Confidence-based Ranking with Adaptive Sampling for Noisy Black-Box Optimisation
arXiv:2607.14936v1 Announce Type: new Abstract: Real-world optimization problems often involve black-box functions and uncertainties in their evaluation, widely referred to as noisy optimization problems (NOPs). Evolutionary algorithms (EA), including Evolutionary Strategies (ES) and genetic algorithms (GA) have been commonly adopted to solve these problems in the contemporary literature. An ongoing challenge is the computational expense involved, given the number of evaluations required for good fitness estimation and ranking. Two fundamental methods commonly used for fitness estimation for NOPs are implicit averaging and explicit averaging. Explicit averaging uses resampling of solutions to improve the estimates, while implicit averaging typically uses a large population size with low resampling. Implicit averaging has been shown to have theoretical advantages for certain cases, which has motivated some recent approaches to use them.
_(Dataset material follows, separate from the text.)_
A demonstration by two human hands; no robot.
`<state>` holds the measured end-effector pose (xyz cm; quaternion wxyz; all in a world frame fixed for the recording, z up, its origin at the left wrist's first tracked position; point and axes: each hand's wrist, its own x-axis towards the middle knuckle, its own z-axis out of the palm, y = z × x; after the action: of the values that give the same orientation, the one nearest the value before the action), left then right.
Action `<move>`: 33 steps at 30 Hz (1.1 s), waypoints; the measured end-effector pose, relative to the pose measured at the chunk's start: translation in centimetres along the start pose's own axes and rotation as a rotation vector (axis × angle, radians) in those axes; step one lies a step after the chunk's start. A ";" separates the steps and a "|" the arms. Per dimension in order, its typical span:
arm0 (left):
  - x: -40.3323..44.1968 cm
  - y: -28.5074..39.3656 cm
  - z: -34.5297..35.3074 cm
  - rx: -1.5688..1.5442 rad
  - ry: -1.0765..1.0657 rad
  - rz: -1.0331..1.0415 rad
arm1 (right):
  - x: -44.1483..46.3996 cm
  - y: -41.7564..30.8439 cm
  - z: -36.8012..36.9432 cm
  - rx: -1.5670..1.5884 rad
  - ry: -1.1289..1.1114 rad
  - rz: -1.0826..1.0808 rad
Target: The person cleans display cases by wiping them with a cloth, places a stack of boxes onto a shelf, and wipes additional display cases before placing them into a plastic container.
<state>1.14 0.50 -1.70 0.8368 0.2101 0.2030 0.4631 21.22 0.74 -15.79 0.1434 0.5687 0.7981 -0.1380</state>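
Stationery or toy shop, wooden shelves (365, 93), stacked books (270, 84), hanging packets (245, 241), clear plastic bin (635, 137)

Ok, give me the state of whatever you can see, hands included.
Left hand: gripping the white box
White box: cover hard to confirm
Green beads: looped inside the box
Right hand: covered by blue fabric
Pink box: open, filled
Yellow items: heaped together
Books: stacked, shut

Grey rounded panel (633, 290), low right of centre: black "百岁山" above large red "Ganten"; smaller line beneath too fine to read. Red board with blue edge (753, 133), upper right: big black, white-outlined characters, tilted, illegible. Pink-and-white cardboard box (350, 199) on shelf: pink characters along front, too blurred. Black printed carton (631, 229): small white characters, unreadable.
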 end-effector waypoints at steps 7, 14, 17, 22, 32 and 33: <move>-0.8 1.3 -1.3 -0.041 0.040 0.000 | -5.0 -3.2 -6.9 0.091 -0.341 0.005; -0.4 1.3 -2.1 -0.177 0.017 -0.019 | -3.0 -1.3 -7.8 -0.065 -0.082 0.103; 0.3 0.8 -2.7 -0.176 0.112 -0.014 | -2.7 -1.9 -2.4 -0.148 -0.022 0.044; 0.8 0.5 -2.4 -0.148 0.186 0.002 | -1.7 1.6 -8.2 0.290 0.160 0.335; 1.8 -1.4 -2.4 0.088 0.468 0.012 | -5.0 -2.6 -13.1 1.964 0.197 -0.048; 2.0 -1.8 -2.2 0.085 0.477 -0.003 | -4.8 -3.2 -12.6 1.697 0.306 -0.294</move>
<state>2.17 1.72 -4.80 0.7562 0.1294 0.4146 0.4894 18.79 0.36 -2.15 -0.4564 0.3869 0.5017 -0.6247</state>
However, a recent study demonstrated that its performance is highly dependent on certain assumptions about the function, such as steepness and constant noise level, which may not apply for majority of the real world problems. Moreover, most existing algorithms have only considered homoscedastic noise, where the amplitude of variation is uniform across the entire search space, as opposed to more generic case of heteroscedastic noise. To address these issues, we introduce a set of heteroscedastic test problems and propose a novel confidence ranking method that employs a computationally efficient explicit averaging strategy with sampling budget adaptation. It is implemented within the Covariance Matrix Adaptation ES (CMA-ES) and GA frameworks to demonstrate its effectiveness and versatility. The resulting algorithm is evaluated on a range of problems with both homoscedastic and heteroscedastic noise, and it demonstrates superior performance compared to state-of-the-art approaches.